The Senate Intelligence Committee has voted to require U.S. intelligence agencies and the Defense Department to compile a detailed public analysis of all data collected on “unidentified aerial phenomenon,” including intrusions recorded by Navy pilots in recent years.
The provision contained in the annual intelligence authorization bill, which still needs to be adopted by the full Senate, sets up an unusually public debate on Capitol Hill about how extensively the government has been tracking high performance aircraft of unknown origin, or UFOs.
“The Committee remains concerned that there is no unified, comprehensive process within the federal government for collecting and analyzing intelligence on unidentified aerial phenomena, despite the potential threat,” the committee states in its report on the bill, which sets policy for the intelligence community.
“The Committee understands that the relevant intelligence may be sensitive; nevertheless, the Committee finds that the information sharing and coordination across the Intelligence Community has been inconsistent, and this issue has lacked attention from senior leaders,” it adds.
The unclassified analysis, which can include a classified annex, is to be completed by the director of national intelligence and the secretary of defense within 180 days of passage.
Senators on the panel were first briefed a year ago about reports from naval aviators and other personnel about a series of incidents in recent years involving unidentified aircraft stalking Navy aircraft carriers off the the West and East coasts, including a trio of videos that were recently made public.
The congressional briefings were sparked by revelations in late 2017 that the Pentagon had been investigating the sightings and interviewing pilots for a number of years and had recently issued new guidelines to sailors on how to report such incidents.
Now the Senate panel, chaired by Sen. Marco Rubio (R-Fla.), is directing the executive branch to centralize all relevant information about such intrusions collected from a wide range of sources, including the Office of Naval Intelligence, the FBI, satellites or other technical means, and human spies.
It also wants a recounting of how agencies share such information and who is responsible for the task; whether the aircraft in question could indicate a major technological breakthrough by a foreign adversary; and “recommendations regarding increased collection of data, enhanced research and development, and additional funding and other resources.”

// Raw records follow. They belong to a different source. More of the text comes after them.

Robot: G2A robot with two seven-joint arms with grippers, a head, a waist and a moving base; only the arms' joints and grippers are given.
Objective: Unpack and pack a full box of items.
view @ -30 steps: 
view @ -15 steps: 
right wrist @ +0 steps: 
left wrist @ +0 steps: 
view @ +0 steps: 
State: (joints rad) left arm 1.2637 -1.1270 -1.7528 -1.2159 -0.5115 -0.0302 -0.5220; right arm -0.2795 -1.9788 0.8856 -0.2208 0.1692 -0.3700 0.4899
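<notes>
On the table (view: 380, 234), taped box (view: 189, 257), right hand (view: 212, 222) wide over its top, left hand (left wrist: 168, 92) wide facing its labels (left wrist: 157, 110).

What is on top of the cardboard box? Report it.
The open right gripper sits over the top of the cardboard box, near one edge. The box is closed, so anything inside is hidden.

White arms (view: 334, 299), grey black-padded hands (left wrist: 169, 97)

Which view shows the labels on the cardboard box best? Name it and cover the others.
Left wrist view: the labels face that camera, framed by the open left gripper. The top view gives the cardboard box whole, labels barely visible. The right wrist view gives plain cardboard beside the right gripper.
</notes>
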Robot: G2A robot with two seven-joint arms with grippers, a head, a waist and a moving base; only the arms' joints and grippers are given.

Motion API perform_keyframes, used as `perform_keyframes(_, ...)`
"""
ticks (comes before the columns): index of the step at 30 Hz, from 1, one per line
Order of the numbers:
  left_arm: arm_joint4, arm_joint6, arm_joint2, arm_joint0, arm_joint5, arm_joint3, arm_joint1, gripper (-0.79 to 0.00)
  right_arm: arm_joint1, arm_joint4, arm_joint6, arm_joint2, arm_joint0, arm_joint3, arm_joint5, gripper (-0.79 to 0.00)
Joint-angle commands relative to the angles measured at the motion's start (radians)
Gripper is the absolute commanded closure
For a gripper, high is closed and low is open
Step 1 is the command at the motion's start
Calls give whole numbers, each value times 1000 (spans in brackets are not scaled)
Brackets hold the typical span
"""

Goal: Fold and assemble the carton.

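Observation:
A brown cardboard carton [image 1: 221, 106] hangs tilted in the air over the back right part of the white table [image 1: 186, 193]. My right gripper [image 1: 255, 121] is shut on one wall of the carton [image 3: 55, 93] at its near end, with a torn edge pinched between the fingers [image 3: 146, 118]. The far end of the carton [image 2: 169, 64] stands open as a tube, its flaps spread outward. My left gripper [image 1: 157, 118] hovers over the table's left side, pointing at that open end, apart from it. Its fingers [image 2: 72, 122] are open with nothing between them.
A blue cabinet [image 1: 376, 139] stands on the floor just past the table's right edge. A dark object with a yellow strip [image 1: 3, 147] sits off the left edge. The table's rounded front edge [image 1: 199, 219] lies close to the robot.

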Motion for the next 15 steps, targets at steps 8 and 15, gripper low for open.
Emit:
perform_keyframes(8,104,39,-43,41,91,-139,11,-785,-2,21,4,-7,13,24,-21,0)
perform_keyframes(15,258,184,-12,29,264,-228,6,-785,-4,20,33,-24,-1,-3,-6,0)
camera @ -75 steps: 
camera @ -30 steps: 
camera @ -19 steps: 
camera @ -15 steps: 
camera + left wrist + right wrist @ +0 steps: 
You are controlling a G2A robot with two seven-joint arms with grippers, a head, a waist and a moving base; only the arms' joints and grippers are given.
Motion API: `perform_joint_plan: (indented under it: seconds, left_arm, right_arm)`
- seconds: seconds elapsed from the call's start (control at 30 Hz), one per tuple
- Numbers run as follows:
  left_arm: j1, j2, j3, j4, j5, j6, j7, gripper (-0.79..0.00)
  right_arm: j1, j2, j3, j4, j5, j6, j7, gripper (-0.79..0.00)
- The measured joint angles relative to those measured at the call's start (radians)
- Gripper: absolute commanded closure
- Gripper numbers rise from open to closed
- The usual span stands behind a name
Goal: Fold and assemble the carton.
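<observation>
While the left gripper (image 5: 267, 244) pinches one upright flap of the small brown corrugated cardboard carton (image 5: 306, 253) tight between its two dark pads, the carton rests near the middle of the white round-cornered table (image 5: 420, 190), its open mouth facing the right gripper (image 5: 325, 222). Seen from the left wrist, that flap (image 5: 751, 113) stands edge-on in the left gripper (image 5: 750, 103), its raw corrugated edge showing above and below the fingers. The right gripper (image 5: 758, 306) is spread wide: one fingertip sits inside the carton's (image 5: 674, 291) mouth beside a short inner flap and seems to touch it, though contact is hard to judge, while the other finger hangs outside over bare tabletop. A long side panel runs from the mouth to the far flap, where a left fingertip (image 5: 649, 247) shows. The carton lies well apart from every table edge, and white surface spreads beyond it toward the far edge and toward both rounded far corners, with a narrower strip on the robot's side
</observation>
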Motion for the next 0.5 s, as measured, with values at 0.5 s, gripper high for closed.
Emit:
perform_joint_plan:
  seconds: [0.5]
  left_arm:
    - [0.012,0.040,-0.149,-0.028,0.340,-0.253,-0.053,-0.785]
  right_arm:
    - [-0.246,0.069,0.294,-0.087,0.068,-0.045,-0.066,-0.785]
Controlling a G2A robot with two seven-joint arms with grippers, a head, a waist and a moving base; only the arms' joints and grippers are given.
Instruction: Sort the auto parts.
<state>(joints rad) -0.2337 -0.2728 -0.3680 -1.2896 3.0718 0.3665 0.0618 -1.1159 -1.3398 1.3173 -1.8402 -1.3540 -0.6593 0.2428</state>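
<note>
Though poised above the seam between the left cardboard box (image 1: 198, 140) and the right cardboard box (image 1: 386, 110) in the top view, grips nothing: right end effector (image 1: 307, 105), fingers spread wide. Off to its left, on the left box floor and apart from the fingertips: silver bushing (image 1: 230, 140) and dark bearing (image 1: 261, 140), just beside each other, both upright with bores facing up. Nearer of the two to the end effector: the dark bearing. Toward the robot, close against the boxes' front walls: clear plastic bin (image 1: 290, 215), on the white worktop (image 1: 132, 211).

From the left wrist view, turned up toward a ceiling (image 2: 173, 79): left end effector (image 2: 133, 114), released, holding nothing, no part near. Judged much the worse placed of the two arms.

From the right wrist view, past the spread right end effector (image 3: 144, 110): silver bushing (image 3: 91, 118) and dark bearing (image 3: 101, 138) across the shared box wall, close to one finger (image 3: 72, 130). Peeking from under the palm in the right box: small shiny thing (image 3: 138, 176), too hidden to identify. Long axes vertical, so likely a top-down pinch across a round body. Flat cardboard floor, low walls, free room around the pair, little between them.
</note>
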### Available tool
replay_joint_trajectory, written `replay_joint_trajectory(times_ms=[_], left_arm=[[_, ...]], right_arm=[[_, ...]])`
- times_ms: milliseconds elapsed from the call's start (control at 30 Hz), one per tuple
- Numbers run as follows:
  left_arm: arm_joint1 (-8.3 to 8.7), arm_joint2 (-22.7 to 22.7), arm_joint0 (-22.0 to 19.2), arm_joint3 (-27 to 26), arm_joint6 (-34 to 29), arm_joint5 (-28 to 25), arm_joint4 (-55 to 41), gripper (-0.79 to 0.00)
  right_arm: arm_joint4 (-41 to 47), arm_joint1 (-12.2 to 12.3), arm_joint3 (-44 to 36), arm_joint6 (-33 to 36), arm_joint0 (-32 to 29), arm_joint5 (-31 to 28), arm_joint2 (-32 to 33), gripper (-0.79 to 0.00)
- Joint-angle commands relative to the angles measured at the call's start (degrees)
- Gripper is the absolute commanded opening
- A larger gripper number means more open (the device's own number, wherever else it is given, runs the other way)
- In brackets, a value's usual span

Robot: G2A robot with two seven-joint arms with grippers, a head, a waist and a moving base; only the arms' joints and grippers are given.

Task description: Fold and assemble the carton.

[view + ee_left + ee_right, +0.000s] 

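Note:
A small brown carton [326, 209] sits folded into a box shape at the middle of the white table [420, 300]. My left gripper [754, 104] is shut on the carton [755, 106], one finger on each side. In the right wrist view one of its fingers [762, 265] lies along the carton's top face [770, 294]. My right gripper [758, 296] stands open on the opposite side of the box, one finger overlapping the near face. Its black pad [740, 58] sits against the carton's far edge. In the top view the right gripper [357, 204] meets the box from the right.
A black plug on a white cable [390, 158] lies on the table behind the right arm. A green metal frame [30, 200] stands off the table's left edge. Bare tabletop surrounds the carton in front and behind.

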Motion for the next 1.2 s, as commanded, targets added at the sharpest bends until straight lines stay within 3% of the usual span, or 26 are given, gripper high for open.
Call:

Rubio’s office declined a request to comment.
The move is seen as a major victory for advocates of more government research into UFOs and greater public transparency.
“It further legitimizes the issue,” said Christopher Mellon, a former top Pentagon intelligence official and Senate staffer who has pressed for more research on the topic. “That in itself is extremely important. People can talk about it without fear of embarrassment.”
He said the potential implications cannot be overstated. “Assuming the report is properly prepared and delivered, there is no telling what the impacts could be,” Mellon said. “That could range from revealing an unknown threat or military vulnerability to there have been probes visiting our planet, or anything in between.”
It remains unclear how the legislation will be received by the full Senate, which has yet to take up the intelligence bill, or where the House will come down on the issue. There could also be resistance within the Trump administration, particularly regarding the requirement that the information be made public.
But what is clear is that UFOs are now on the agenda. “If they don’t respond to something like this, what do we have an intelligence community for?” Mellon asked. “We are talking dozens of incidents in restricted military airspace over years.”